*TASK BRIEF*
Give back the full listing exactly, setting the pictures aside.

*GIVEN DATA*
[Start of section]

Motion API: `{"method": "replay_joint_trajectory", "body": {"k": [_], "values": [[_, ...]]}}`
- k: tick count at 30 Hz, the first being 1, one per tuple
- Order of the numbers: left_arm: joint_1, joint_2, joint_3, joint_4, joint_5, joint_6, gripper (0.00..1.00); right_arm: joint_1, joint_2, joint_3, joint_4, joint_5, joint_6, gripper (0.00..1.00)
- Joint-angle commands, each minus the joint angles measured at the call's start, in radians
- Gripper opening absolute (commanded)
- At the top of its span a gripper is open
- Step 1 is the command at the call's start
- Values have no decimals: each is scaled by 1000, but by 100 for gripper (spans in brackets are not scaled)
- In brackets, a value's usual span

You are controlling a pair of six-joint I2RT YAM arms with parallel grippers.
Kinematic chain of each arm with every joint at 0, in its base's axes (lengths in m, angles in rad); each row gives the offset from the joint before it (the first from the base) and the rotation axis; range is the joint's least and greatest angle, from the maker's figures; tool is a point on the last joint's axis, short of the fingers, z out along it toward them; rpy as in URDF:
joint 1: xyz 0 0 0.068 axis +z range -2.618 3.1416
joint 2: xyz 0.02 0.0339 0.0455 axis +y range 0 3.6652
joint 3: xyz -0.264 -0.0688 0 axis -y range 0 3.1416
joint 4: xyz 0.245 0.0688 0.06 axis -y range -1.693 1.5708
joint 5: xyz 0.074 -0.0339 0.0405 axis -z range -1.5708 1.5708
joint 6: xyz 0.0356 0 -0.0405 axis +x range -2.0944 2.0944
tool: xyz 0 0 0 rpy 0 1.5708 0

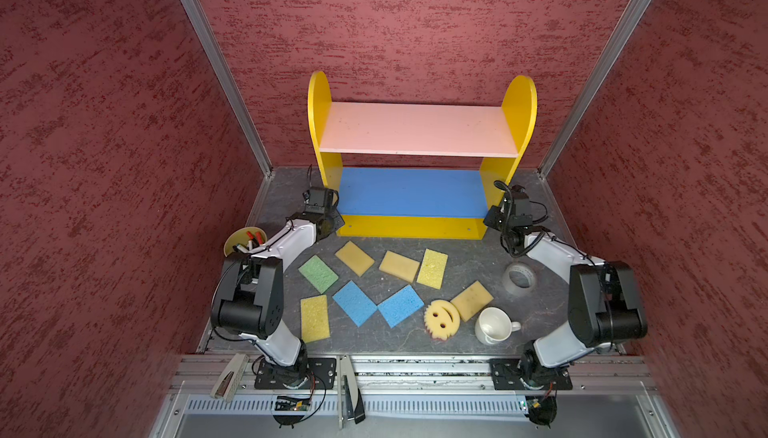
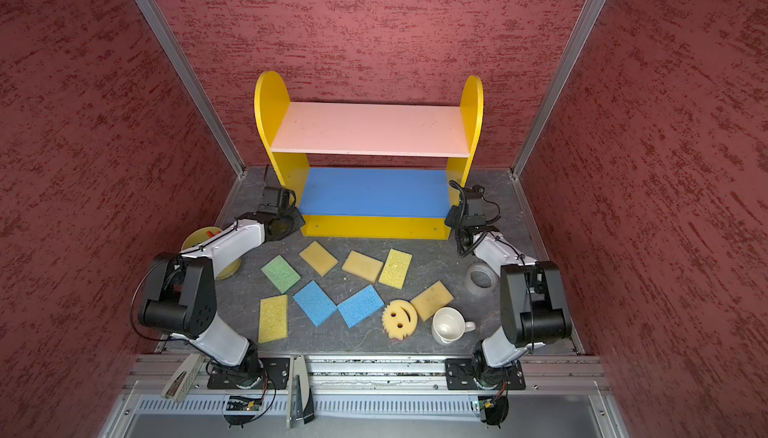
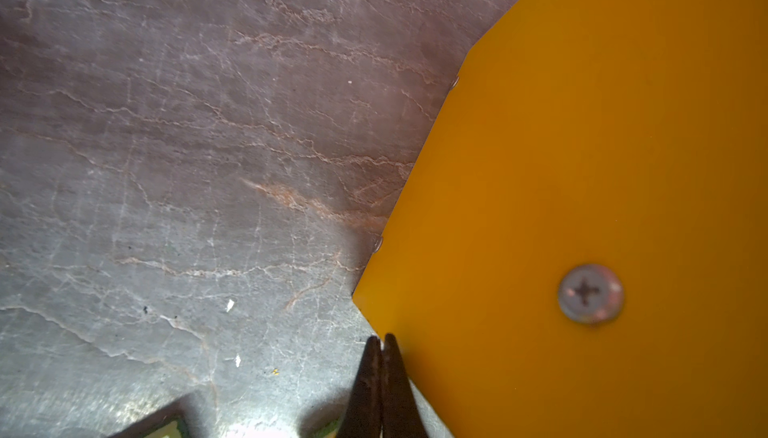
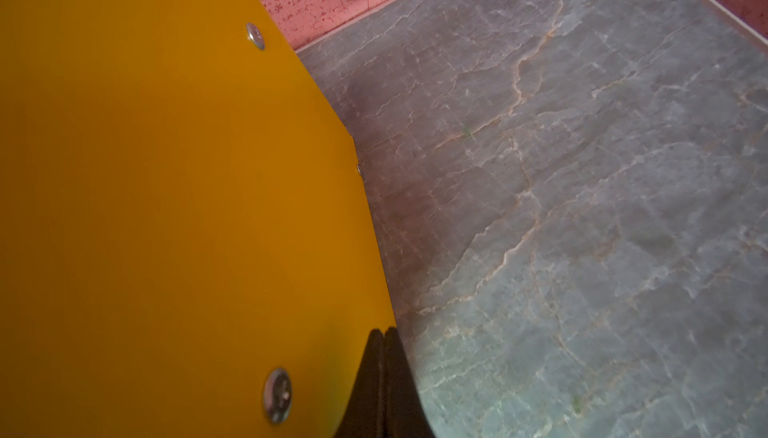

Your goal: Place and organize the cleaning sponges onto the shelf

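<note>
Shelf (image 1: 417, 129) at back of worktop (image 1: 478, 265), near rear wall (image 1: 415, 20). All nine sponges (image 1: 354, 303) lie loose on worktop in front of it; white mug (image 1: 493, 326) near round smiley sponge (image 1: 442, 318). Left end effector (image 3: 381, 338) closed, empty, at shelf's front left base corner; right end effector (image 4: 383, 332) closed, empty, at front right base corner
</note>
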Motion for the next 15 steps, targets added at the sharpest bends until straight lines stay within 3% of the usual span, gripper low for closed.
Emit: {"method": "replay_joint_trajectory", "body": {"k": [1, 15], "values": [[-11, 34, 47, 66, 16, -7, 0, -24, 37, 60, 41, -28, 5, 0], [-21, 87, 101, 70, 25, 2, 0, -27, 75, 121, 39, -90, 20, 0]]}}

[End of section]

*RESULT OF THIS EXERCISE*
Motion API: `{"method": "replay_joint_trajectory", "body": {"k": [_], "values": [[_, ...]]}}`
- k: tick count at 30 Hz, the first being 1, one per tuple
- Order of the numbers: left_arm: joint_1, joint_2, joint_3, joint_4, joint_5, joint_6, gripper (0.00..1.00); right_arm: joint_1, joint_2, joint_3, joint_4, joint_5, joint_6, gripper (0.00..1.00)
- Joint-angle commands, each minus the joint angles measured at the call's start, in radians
- Gripper opening absolute (commanded)
- At the top of its span a gripper is open
- Step 1 is the command at the call's start
- Values have no decimals: each is scaled by 1000, but by 100 for gripper (spans in brackets are not scaled)
- In brackets, a value's usual span

You are controlling a pair of six-joint I2RT YAM arms with parallel grippers.
Kinematic chain of each arm with every joint at 0, in its base's axes (lengths in m, angles in rad); each row gives the offset from the joint before it (the first from the base) and the rotation axis; range is the joint's least and greatest angle, from the maker's figures; tool is a point on the last joint's axis, short of the fingers, z out along it toward them; rpy as in URDF:
joint 1: xyz 0 0 0.068 axis +z range -2.618 3.1416
joint 2: xyz 0.02 0.0339 0.0455 axis +y range 0 3.6652
joint 3: xyz -0.264 -0.0688 0 axis -y range 0 3.1416
joint 4: xyz 0.245 0.0688 0.06 axis -y range -1.693 1.5708
joint 5: xyz 0.074 -0.0339 0.0405 axis -z range -1.5708 1.5708
joint 6: xyz 0.0356 0 -0.0405 axis +x range -2.0944 2.0944
tool: xyz 0 0 0 rpy 0 1.5708 0


Your goal: Place and organize the cleaning sponges onto the shelf

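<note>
Shelf (image 1: 417, 129) at back of worktop (image 1: 478, 265), near rear wall (image 1: 415, 20). All nine sponges (image 1: 354, 303) lie loose on worktop in front of it; white mug (image 1: 493, 326) near round smiley sponge (image 1: 442, 318). Left end effector (image 3: 381, 338) closed, empty, at shelf's front left base corner; right end effector (image 4: 383, 332) closed, empty, at front right base corner
</note>
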Motion for the next 15 steps, targets added at the sharpest bends until straight lines stay within 3% of the usual span, gripper low for closed.
Emit: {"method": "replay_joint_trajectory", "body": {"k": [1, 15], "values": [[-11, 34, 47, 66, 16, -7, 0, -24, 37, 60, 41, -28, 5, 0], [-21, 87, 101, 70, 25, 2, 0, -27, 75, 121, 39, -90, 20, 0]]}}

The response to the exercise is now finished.